Sunday 31 May 2009

Witchcraft and Superstition: Decline of a Tradition, Rise of a Cult

The first thing to note is that for centuries law and superstition walked hand-in-hand. That is to say, on the subject of witchcraft, there was little to distinguish offical perceptions from popular prejudice, though the well-springs of belief may have been different in both cases. The big change came in the eighteenth century, when concepts of witchcraft began to lose ground amongst the educated. The gap really begins to open up with the passing of the Witchcraft Act of 1736, which repealed earlier English and Scottish statutes on the subject. From this point forward the law dictated that;

No prosecution, suit or proceeding, shall be commenced or carried on against any person or persons for witchcraft, sorcery, inchantment or conjuration or for charging with any such offense, in any court whatsoever in Great Britain.

The Act further made it an offence to pretend to have supernatural powers. So, from this point forward, as far as the law was concerned, witchcraft was no more than a pretence. However, while the enlightened could scoff at the subject, beliefs in the literal truth of witchcraft continued to be well-entrenched among large segments of the population, especially in rural communities. People were slow to realise, moreover, that the law was no longer on their side on this subject. Right into the late nineteenth century magistrates continued to receive requests for the arrest of suspected witches.

So, no longer able to call on the law, people took to dispensing their own forms of 'popular justice', which gave rise to a new phenomenon in law: in place of the witch trail came to trial of those accused of assaulting those whom they believed to be witches. We now have one of history's acutest ironies: that the British in the course of Empire were attempting to reform the 'heathen' practices of subject people, while at home violence against suspected witches was on the increase. James Augustus St. John, author and traveller, was moved to write " in England, in the midst of our civilization, with the light of Christianity, ready to pour into the meanest hovels, violence against witches is still prevailing in our rural districts, while belief in witches is all but universal."

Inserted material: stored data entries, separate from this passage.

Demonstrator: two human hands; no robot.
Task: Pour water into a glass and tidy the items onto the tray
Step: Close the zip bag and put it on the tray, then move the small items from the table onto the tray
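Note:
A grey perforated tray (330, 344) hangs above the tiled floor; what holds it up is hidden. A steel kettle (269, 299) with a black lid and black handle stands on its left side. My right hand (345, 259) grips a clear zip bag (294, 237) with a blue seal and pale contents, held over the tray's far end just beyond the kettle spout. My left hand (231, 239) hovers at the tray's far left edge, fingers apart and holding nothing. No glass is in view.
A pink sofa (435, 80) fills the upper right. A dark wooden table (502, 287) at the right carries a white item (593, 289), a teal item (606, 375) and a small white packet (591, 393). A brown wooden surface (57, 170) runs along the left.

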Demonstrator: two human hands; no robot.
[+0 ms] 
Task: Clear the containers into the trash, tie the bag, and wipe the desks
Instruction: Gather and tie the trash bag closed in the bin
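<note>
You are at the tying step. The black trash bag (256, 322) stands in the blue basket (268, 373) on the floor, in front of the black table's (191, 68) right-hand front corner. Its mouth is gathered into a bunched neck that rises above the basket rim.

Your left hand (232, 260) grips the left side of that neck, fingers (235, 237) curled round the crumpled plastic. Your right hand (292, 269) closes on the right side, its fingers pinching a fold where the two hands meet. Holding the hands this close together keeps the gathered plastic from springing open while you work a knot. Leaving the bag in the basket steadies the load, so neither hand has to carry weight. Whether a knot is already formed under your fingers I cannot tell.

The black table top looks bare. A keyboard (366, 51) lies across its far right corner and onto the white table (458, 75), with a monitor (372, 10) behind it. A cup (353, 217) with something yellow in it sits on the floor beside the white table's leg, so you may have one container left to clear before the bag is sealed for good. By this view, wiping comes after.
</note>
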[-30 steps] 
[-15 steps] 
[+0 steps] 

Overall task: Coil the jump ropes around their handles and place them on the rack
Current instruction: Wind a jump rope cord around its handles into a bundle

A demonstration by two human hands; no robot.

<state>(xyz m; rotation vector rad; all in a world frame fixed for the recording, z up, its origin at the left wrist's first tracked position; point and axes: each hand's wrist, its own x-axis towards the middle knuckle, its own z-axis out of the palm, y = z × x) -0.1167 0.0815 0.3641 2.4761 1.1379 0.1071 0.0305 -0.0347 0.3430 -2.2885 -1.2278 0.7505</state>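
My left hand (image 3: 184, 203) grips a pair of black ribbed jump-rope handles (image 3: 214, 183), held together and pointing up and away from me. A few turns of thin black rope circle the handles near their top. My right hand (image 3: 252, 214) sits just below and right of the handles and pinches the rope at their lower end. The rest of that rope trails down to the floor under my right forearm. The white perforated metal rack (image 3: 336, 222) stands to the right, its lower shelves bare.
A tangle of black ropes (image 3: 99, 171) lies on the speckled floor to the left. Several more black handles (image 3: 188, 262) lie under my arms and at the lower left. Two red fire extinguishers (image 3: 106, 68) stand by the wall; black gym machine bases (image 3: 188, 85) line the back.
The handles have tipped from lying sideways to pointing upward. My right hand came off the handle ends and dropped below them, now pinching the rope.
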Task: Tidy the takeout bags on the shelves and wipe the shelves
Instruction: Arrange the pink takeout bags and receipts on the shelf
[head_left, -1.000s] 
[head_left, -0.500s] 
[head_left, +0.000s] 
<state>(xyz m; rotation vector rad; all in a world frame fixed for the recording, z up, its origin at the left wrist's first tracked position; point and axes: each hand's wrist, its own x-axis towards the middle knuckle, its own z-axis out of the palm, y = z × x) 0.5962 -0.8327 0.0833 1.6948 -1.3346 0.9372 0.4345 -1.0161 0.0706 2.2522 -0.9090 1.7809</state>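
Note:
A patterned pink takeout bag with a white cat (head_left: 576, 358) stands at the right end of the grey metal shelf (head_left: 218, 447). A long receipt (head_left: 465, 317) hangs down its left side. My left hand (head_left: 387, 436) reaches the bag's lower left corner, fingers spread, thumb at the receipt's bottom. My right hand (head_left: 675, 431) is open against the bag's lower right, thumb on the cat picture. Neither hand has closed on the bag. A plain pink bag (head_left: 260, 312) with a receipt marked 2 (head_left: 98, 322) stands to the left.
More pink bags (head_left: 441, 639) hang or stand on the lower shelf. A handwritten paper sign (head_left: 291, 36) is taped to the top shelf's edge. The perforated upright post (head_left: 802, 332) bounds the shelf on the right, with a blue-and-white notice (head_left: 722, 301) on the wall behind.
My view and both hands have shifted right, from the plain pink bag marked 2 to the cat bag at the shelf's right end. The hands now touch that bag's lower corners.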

In 1895 a poor, elderly woman from Long Sutton in Lincolnshire was assaulted by a farming couple for supposedly bewitching their cows pigs hens and butter. Assaults of this kind even continued into the twentieth century. In 1935 a doctor from Poole in Dorset had to treat an old woman so badly scratched that she required stitches in twenty-two wounds. In essence there was often a two-way process at work: people claimed to possess traditional forms of 'folk wisdom' as a way of making money, which could very easily turn to accusations of black magic when things went wrong, or when tensions built up within communities that, despite social and industrial progress, were often claustrophobically self-contained.

Further social changes, and the continuing decline of the older rural ways of life, saw a steady decline in these traditional beliefs, as ordinary people caught up with educated opinion. But, once again, irony played its unique part: for while witchcraft was received in the public mind with increasing scepticism, it achieved a new life among sections of the middle class, inspired by the likes of Margaret Murray, author of The Witch-Cult in Western Europe. This, and much of the Wiccan movement that followed on, was really quite bogus; for people were not persecuted in the past for following ancient cults, but for malice and spite, and with malice and spite, the small change of village life.